The last would be delivered by the end of July, however, deliveries were halted by the Flars in June as the 160 hp Daimler powered Lohner C.I was inferior to the Brandenburg C.I. As Lohner was unable to remedy this deficiency, the company was fined with a penalty, and eventually 23 of the 24 aircraft were delivered, being serialed 18.01 to 18.23. The aircraft was unsuitable for front service, and was issued as trainers to Fliegerersatzkompanie (Flek, pilot reserve company) No. 1, 4 to 9, 11 and 14 and two Schulkompagnien (training companies).
On September 22, 1916, the Flars signed a contract for seventeen aircraft of the advanced C.I Series 18.5 (also known as Type Jcr), that received the military serials 18.51 to 18.67. Still fitted with the 160 hp Daimler engine, it was of lighter but stronger construction and had simplified wings of shorter span. Prototype was a C.I Series 18 aircraft, s/n 18.24, that was later reserialed 18.51. (Hence the pictured aircraft was the first production example.)

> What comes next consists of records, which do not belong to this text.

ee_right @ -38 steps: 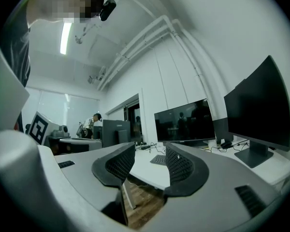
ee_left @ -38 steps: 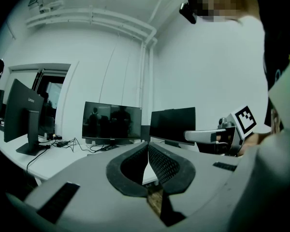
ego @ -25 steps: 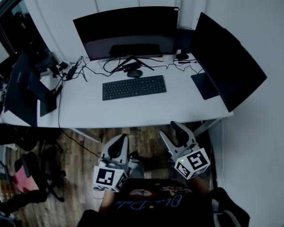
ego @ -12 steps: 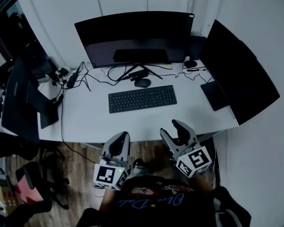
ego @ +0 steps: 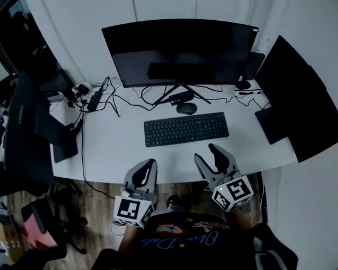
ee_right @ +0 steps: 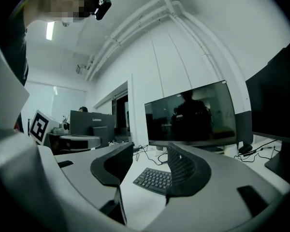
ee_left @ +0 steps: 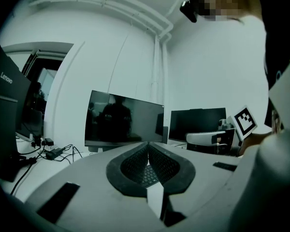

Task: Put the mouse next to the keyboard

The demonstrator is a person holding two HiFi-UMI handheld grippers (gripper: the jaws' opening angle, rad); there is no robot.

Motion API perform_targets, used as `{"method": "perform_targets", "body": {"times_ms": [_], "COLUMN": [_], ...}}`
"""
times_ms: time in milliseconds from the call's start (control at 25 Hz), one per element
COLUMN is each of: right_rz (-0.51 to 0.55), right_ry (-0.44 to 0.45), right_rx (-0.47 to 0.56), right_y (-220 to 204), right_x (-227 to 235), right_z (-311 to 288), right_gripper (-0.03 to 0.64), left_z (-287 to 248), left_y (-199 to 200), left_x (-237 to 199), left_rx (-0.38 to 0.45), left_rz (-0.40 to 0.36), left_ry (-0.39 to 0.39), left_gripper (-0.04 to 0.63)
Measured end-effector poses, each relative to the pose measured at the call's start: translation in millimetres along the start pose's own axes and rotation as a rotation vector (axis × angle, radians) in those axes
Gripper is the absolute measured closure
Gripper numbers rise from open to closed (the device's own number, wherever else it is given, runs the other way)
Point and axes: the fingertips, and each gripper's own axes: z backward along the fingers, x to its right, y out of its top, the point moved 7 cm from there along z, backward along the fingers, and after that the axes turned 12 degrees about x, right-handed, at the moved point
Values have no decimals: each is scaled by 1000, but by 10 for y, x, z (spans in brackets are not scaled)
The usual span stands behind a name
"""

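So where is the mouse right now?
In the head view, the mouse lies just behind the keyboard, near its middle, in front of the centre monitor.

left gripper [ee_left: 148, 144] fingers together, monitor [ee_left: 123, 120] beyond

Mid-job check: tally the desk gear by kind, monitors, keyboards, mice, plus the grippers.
Monitors: 3
Keyboard: 1
Mouse: 1
Left gripper, right gripper: 2
Small dark round item: unclear, not counted
Total: 7
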Motion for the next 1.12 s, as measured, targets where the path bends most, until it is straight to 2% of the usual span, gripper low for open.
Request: {"method": "perform_targets", "body": {"times_ms": [280,440,520,640,800,1040,1120], "right_rz": [28,39,42,40,44,37,32], "right_ry": [-32,-45,-49,-48,-20,3,15], "right_rx": [-31,-49,-58,-67,-57,-45,-45], "right_y": [-56,-103,-109,-101,-86,-12,-1], "right_x": [-39,-1,28,71,149,340,429], "right_z": [-266,-299,-327,-386,-470,-569,-601], "right_gripper": [420,420,419,419,417,417,417], "left_z": [-84,-130,-158,-201,-256,-437,-508], "left_y": [-88,-144,-168,-183,-173,-123,-112], "left_x": [-340,-385,-399,-427,-439,-402,-374], "left_rx": [-13,-46,-36,-9,-79,-41,-54], "left_rz": [46,53,63,79,63,55,63], "left_ry": [-19,-36,-37,-27,-5,27,44], "left_gripper": [592,593,592,592,592,592,592]}}
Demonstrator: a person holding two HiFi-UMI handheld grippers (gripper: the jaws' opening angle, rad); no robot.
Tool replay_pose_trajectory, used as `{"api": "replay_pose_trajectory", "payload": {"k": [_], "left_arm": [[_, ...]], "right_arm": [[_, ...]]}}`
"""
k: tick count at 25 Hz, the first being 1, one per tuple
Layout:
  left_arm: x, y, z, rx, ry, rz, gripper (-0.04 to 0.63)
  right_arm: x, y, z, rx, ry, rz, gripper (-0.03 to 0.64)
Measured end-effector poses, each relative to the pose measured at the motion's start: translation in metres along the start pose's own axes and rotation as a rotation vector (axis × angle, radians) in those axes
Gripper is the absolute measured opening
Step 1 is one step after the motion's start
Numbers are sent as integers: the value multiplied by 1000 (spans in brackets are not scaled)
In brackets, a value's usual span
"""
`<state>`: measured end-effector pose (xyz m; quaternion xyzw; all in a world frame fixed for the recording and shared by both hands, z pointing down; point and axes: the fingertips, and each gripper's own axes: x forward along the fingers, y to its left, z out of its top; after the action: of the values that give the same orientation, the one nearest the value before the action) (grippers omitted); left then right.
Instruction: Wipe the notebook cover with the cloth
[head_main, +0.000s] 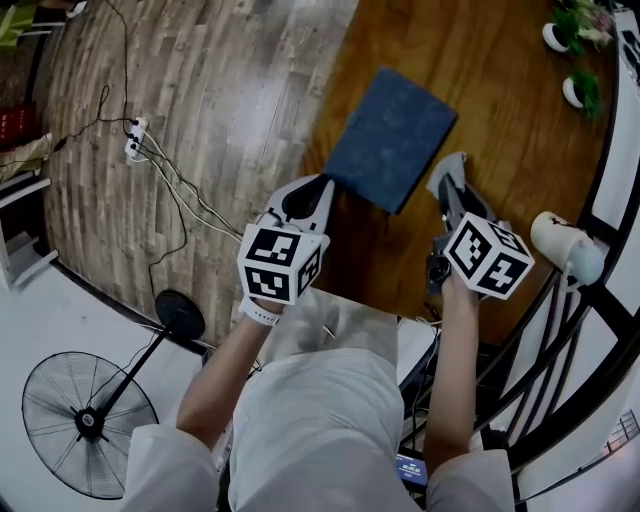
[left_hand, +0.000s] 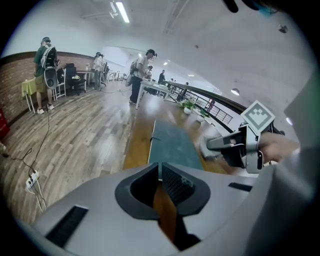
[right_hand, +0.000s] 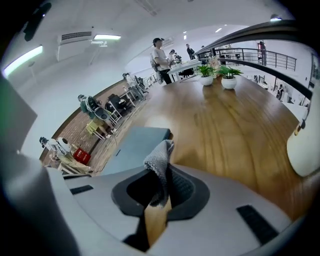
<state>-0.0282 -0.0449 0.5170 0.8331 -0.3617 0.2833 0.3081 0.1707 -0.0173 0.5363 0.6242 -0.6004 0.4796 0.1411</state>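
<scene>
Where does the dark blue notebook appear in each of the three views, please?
Head view: notebook upper centre, lying slanted on the wooden table.
Left gripper view: notebook centre, stretching away near the table's left edge.
Right gripper view: notebook left of centre, behind the grey cloth.
Shared landmark: the potted plants, top right in the head view, far down the table in both gripper views.

notebook (head_main: 390, 138): dark blue, closed, flat on table (head_main: 490, 80) | cloth (right_hand: 160, 159): grey, pinched in right hand-held gripper (right_hand: 163, 175)
</scene>
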Motion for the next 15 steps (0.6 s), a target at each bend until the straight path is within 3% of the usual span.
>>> {"api": "replay_pose_trajectory", "payload": {"k": [7, 15], "left_arm": [[5, 2, 9, -29, -2, 28, 37], [4, -3, 8, -49, 5, 7, 37]], "right_arm": [[33, -18, 55, 44, -33, -15, 46], [38, -18, 63, 36, -30, -37, 46]]}}
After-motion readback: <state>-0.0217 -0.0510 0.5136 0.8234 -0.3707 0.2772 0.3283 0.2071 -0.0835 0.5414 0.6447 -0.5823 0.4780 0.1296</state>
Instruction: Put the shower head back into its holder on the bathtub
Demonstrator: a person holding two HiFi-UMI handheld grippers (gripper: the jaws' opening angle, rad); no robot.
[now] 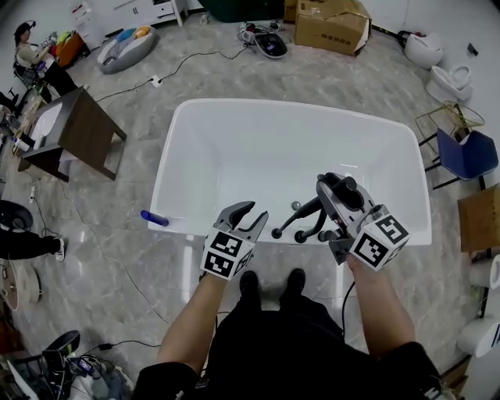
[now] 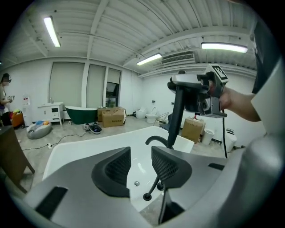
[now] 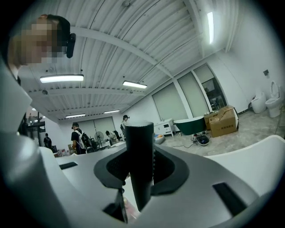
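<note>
Well, from where I stand the person is up against the near side of the white bathtub [image 1: 173, 168], feet at its base, a gripper in each hand held over the near rim.

The right gripper [image 1: 337, 195] has the shower head [image 2: 177, 113]. In the right gripper view its jaws are closed on the black cylindrical handle, one pad pressed to either side, and the handle stands upright between them. The grip is high on the handle, just under the head, which sits level at the top. The rest of the handle hangs straight down toward the black tap spout [image 2: 155, 140] on the rim. Whether its lower end touches the fitting I cannot make out (the spout curves right in front of it in the left gripper view). So the shower head is in the air above the near rim, toward the tub's right half, not resting on anything that I can see.

The left gripper [image 1: 248, 215] is beside it on the left, apart from the handle. Its jaws are wide apart with nothing between them, only the tub's white floor showing through the gap.

A small blue object [image 1: 154, 218] lies at the tub's near left corner. Farther off are a dark brown table [image 1: 78, 129], a cardboard box [image 1: 332, 23] and a blue chair [image 1: 467, 152].
</note>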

The C.I Series 18.5 had an increased but still moderate performance, and therefore the type was also used for training, and issued to Flek No. 3, 5, 7, 9, 12 and 13. In March 1917 four aircraft, s/n 18.61 to 18.64, were fitted with a Type II VK machinegun and were used to protect the Versuchsflik (test squadron) at Aspern, Vienna. Some C.I Series 18 and 18.5 were used to test new equipment, including a Wolf engine muffler, which was tested in s/n 18.63. In July 1917, 36 C.I's were still listed, although not all operable.